Share your dilemmas and get honest opinions from other Mumsnetters.

She ate all the biscuits

565 replies

Imissmusic · 19/03/2026 21:24

I got a pack of chocolate chip cookies for today after dinner for everyone to have a few-Dd has a balanced diet but we don’t have a dessert or biscuits, crisps etc every night or in the house that often-more on weekends or if we bake something.
I hid the rest of the biscuits away for another day.
I went to have a shower, when Dd came up to bed, she told me she looked everywhere for them, found them and ate them.

Would you be cross? She’s 7

OP posts:
WhatAMarvelousTune · 19/03/2026 21:38

Yeah I’d be cross. And I’m surprised so many people are saying OP needs to hide it better - I don’t hide food from my nearly 7 yr old. She knows not to eat entire packets of biscuits!

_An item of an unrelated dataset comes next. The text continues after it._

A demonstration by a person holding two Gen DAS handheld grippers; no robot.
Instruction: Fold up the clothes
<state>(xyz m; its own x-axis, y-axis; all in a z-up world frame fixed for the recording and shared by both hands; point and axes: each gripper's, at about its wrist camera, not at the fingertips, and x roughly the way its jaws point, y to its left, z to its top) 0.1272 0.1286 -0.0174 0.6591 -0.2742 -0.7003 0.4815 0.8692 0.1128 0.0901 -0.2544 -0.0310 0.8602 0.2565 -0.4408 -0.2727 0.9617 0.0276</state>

Imissmusic · 19/03/2026 21:39

sploshsplash · 19/03/2026 21:34

Unfortunately I feel like this is the result of making treat food such a big deal.

She has things when out at the cafe, her dad brings something home on a Friday night, we bake and have things at the weekend, she gets something if we go food shopping. Treats haven’t been made a big deal of or an issue, I just can’t get any and leave them casually out or in the cupboard as she eats them all 😬

OP posts:
Bushmillsbabe · 19/03/2026 21:40

TheyreAllLikeThat · 19/03/2026 21:30

It sounds like your strictness about food, hiding food etc is causing issues. Relax the rules a bit and she won’t see this food as a big deal. You’re going to potentially make her have a bad relationship with food if you continue.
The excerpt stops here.